▶ _WHAT IS EXPECTED_:
Below is a block of entries; repeat exactly the lines starting at the line that contains "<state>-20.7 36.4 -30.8" and ending at the line that contains "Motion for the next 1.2", both included.

▶ _MATERIALS PROVIDED_:
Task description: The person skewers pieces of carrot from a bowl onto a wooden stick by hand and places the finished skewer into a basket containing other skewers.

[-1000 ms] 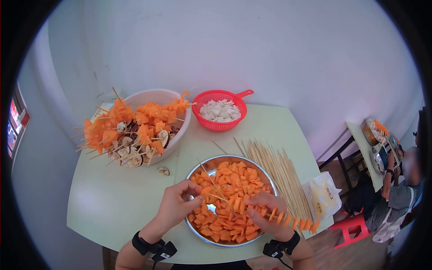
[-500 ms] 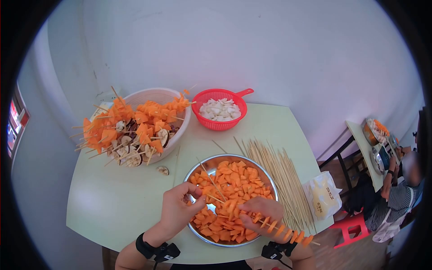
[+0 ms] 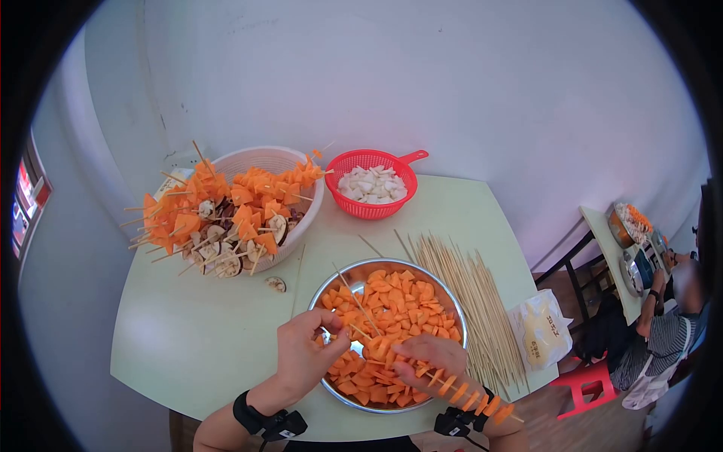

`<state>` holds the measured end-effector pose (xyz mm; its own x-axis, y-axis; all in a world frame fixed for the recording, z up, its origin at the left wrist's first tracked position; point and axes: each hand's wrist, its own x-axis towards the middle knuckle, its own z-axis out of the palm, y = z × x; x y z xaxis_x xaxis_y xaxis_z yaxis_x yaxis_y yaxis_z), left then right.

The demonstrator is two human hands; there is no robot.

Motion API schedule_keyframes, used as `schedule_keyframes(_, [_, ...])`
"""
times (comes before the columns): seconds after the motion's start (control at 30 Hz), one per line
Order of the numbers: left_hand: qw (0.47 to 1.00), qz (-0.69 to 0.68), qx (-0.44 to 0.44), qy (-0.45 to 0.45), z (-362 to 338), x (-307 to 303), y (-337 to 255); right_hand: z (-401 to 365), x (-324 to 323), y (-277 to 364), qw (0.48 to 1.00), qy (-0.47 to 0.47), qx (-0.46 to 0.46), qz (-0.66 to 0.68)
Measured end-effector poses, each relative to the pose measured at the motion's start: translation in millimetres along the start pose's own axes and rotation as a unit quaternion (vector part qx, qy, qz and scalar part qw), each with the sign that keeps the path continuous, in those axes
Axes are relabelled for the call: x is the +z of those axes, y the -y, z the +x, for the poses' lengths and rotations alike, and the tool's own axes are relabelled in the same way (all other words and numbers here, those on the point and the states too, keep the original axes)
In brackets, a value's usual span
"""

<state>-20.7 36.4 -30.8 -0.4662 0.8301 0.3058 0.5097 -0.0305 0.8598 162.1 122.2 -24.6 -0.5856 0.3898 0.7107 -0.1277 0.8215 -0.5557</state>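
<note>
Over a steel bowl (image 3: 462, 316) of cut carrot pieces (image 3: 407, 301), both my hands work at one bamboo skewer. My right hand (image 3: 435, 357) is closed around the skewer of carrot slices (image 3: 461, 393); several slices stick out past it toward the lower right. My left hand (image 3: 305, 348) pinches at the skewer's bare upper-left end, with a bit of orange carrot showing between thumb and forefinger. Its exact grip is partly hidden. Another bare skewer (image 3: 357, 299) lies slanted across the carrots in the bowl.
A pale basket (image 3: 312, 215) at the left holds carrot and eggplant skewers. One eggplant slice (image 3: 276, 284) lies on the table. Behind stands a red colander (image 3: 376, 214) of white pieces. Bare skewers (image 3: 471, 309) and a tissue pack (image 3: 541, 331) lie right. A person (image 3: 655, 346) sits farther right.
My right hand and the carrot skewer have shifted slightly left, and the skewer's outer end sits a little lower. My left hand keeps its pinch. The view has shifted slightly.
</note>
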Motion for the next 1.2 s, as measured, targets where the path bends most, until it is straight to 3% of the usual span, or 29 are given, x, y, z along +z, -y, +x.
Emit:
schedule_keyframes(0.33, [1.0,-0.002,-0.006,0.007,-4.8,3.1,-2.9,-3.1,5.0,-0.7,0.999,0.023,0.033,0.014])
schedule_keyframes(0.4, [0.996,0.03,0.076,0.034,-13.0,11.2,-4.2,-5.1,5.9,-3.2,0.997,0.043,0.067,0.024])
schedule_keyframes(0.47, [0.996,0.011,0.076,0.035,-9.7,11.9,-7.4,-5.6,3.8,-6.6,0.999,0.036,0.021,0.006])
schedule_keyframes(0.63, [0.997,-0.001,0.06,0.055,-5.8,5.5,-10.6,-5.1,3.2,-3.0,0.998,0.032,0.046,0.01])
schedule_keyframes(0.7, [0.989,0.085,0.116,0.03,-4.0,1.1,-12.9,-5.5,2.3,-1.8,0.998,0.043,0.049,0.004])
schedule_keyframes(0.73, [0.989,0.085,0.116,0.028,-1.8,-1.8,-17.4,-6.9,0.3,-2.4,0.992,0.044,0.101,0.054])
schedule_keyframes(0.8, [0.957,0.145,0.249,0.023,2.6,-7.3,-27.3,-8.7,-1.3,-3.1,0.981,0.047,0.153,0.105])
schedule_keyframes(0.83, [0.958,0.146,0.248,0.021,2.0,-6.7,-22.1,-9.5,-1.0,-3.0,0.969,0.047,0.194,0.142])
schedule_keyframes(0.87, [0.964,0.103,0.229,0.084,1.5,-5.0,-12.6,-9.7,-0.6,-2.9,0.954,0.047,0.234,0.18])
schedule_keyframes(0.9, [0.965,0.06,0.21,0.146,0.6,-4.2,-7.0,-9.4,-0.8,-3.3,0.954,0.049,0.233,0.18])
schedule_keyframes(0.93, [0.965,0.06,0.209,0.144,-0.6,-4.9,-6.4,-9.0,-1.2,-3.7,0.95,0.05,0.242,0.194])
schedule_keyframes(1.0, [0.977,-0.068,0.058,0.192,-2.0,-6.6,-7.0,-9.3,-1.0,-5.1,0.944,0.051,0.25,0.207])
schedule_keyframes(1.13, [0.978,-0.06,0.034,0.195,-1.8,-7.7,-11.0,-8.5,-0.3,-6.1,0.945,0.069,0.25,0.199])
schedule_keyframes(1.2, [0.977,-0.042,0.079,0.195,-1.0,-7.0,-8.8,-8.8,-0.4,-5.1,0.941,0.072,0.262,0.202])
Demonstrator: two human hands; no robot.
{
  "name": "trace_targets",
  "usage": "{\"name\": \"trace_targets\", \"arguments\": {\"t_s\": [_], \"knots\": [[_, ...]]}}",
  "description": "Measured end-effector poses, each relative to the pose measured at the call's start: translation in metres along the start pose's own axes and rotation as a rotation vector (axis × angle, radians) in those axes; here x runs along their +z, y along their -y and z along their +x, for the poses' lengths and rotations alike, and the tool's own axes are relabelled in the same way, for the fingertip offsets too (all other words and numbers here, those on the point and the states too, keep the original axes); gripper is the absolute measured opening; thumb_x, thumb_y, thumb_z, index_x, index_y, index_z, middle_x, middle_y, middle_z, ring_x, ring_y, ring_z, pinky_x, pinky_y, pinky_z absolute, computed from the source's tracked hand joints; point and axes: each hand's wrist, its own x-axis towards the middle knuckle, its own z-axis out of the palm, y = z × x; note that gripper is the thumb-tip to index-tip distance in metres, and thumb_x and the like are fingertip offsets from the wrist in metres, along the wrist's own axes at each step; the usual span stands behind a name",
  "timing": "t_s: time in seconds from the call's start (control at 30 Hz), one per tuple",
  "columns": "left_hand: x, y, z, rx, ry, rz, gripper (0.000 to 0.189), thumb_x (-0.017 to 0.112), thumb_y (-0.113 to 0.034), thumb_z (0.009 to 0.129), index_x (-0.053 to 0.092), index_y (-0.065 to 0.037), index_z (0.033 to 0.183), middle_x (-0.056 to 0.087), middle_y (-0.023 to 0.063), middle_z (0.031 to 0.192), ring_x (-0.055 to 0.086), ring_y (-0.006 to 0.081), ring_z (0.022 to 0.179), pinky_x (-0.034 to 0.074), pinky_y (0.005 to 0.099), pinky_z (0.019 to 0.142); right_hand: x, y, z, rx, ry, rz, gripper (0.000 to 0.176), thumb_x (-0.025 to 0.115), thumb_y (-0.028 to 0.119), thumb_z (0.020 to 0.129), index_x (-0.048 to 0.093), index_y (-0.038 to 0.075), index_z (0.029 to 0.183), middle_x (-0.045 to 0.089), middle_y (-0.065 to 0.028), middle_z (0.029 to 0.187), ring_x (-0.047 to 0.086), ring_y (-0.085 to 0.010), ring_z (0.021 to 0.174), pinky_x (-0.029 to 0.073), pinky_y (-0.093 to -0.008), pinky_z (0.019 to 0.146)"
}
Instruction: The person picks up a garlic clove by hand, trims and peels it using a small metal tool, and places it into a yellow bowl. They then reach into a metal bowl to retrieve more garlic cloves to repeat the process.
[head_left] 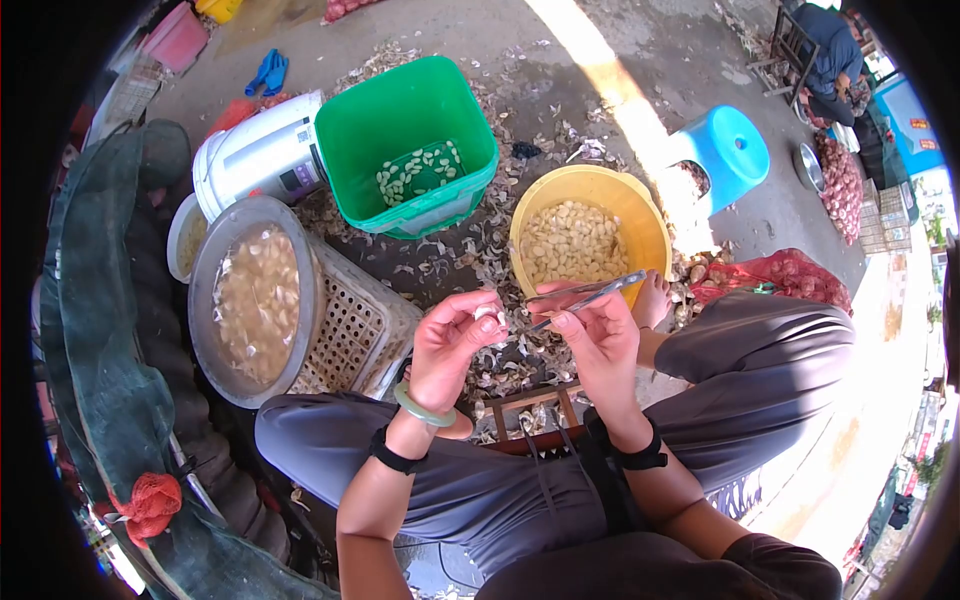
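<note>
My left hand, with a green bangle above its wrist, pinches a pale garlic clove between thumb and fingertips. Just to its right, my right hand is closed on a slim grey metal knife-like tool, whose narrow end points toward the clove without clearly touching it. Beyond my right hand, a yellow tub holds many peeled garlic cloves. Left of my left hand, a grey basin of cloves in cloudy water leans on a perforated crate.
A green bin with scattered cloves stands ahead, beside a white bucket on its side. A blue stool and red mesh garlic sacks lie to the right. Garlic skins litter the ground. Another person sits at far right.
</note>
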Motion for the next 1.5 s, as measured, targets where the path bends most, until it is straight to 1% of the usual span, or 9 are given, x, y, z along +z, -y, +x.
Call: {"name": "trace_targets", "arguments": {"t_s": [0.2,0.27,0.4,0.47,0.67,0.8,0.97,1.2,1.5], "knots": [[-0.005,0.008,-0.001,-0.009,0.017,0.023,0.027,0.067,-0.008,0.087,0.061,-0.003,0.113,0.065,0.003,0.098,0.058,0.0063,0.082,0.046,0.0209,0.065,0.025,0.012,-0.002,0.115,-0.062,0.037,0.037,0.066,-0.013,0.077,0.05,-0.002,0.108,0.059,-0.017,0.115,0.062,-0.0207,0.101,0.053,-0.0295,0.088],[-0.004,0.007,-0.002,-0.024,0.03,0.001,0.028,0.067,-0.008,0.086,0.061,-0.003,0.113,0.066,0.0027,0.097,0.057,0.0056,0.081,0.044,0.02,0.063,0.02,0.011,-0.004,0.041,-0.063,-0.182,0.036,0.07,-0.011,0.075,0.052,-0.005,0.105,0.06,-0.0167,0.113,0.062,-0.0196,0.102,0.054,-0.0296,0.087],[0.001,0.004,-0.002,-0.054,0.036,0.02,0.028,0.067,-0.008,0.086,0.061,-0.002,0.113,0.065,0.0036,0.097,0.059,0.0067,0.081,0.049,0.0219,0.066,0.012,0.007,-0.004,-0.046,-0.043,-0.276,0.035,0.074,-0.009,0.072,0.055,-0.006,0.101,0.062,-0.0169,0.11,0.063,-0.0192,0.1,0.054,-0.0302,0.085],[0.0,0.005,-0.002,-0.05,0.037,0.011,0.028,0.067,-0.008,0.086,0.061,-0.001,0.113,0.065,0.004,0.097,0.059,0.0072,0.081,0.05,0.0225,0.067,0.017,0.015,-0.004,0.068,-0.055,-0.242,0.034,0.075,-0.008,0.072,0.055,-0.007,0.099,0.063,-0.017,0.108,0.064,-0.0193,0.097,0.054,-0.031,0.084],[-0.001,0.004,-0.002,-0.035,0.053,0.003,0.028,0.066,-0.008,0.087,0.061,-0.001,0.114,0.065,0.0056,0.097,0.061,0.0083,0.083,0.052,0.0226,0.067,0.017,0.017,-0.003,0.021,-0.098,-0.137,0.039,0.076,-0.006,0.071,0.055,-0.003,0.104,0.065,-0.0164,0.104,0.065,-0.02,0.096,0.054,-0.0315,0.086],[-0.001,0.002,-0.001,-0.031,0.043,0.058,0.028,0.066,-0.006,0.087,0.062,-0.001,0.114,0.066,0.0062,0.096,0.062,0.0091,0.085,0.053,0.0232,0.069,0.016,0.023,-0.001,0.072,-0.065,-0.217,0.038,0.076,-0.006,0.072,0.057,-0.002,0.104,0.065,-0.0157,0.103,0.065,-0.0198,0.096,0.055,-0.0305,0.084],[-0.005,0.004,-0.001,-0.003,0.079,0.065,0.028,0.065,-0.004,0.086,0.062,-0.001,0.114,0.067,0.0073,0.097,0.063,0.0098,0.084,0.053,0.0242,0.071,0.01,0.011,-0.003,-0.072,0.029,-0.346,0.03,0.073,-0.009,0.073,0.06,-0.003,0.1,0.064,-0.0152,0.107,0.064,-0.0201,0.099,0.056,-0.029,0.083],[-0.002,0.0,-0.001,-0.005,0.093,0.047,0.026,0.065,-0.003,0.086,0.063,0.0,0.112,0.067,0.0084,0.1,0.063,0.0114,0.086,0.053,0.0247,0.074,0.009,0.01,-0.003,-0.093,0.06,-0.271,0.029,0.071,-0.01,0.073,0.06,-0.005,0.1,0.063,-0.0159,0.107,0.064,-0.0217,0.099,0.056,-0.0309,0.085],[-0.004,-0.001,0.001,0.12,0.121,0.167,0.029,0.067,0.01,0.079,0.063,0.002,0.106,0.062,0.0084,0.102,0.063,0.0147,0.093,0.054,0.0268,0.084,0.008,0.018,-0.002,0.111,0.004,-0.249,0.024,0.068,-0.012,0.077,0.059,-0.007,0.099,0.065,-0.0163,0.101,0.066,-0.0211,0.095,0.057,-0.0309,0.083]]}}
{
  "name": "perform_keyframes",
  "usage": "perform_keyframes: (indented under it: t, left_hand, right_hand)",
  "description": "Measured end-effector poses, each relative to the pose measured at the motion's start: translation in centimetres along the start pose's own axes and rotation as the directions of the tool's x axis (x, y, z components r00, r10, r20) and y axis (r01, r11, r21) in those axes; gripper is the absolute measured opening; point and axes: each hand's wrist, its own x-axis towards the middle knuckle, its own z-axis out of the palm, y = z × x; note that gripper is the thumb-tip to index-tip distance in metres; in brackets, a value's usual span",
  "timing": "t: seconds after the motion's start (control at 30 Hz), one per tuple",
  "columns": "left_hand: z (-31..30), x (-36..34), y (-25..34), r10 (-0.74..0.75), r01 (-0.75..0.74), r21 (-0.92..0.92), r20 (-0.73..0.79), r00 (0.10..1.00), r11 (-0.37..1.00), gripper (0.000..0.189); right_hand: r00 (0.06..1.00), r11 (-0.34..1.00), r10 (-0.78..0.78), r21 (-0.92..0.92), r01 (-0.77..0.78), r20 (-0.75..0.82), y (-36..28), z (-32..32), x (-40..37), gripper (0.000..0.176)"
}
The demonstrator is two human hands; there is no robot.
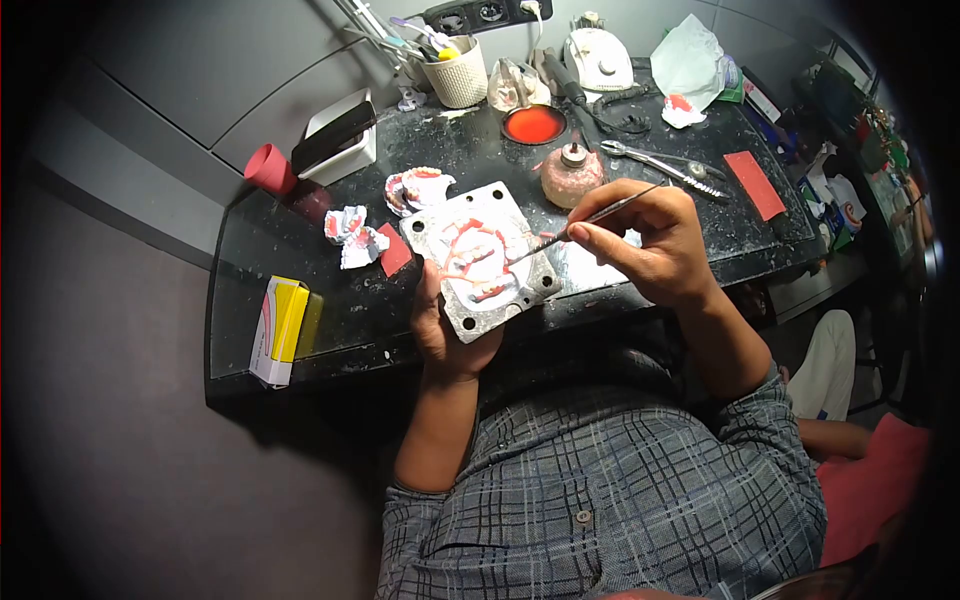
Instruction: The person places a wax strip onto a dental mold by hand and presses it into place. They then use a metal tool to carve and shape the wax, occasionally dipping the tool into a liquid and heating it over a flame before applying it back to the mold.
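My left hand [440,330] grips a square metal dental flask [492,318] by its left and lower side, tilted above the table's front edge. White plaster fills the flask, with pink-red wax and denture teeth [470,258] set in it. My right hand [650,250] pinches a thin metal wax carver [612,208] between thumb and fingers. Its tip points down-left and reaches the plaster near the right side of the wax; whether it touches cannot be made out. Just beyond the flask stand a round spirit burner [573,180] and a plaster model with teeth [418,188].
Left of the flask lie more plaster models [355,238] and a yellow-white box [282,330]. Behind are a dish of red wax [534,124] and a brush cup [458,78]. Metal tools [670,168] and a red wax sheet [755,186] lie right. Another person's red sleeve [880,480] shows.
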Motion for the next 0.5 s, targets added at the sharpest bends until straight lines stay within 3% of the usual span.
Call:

▶ _THE ANSWER_:
<state>-20.7 36.4 -30.8 -0.4662 0.8301 0.3058 0.5097 -0.0305 0.8598 162.1 122.2 -24.6 -0.5856 0.3898 0.7107 -0.1277 0.8215 -0.5557</state>
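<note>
Over a steel bowl (image 3: 462, 316) of cut carrot pieces (image 3: 407, 301), both my hands work at one bamboo skewer. My right hand (image 3: 435, 357) is closed around the skewer of carrot slices (image 3: 461, 393); several slices stick out past it toward the lower right. My left hand (image 3: 305, 348) pinches at the skewer's bare upper-left end, with a bit of orange carrot showing between thumb and forefinger. Its exact grip is partly hidden. Another bare skewer (image 3: 357, 299) lies slanted across the carrots in the bowl.
A pale basket (image 3: 312, 215) at the left holds carrot and eggplant skewers. One eggplant slice (image 3: 276, 284) lies on the table. Behind stands a red colander (image 3: 376, 214) of white pieces. Bare skewers (image 3: 471, 309) and a tissue pack (image 3: 541, 331) lie right. A person (image 3: 655, 346) sits farther right.
My right hand and the carrot skewer have shifted slightly left, and the skewer's outer end sits a little lower. My left hand keeps its pinch. The view has shifted slightly.
</note>
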Motion for the next 1.2 s, as measured, targets where the path bends most, until it is straight to 3% of the usual span, or 29 are given, x, y, z along +z, -y, +x.

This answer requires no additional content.